* [WORK REQUIRED] Output a character-exact copy of the data, images removed.

* [SOURCE MATERIAL]
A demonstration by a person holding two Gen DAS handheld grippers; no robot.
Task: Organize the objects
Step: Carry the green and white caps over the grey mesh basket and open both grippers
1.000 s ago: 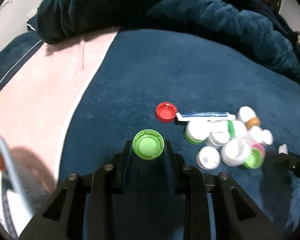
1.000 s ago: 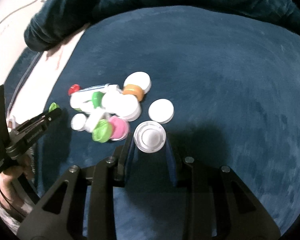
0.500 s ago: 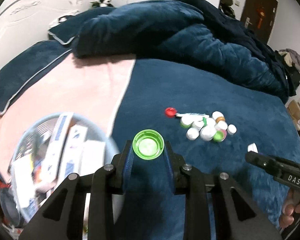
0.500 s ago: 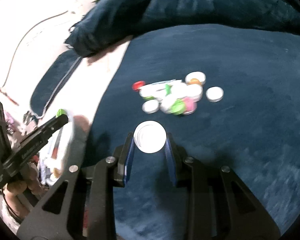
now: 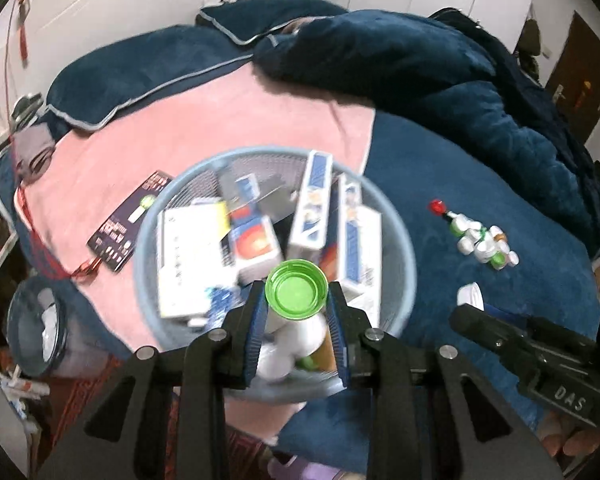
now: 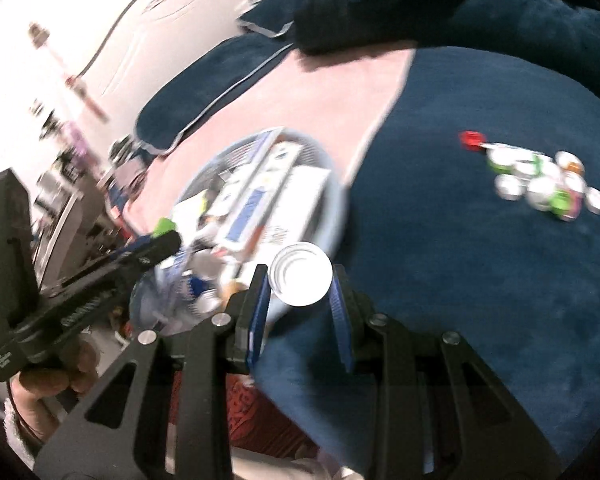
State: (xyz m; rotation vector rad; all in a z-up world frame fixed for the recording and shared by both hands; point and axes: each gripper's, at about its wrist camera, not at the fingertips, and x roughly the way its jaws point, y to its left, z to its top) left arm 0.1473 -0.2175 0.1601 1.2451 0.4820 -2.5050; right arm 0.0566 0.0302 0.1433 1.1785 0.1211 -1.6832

* [RESULT OF THE TASK]
A demonstration by a person holding two Gen DAS handheld grippers; no robot.
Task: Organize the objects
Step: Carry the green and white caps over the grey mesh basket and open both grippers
1.000 s ago: 
1.000 s ago: 
0.500 s ago: 
0.500 s ago: 
now: 
now: 
State: (xyz m; rotation vector rad; all in a z-up world frame fixed for the recording and shared by both hands; point and axes: each gripper's, at about its wrist camera, not at the fingertips, and x roughly the way its jaws point, y to its left, z to its top) left arm 0.1473 -0.2175 0.1601 1.2451 0.4820 -2.5050; right arm 0.0566 0.0302 0.1433 1.1785 0.1211 -1.6832

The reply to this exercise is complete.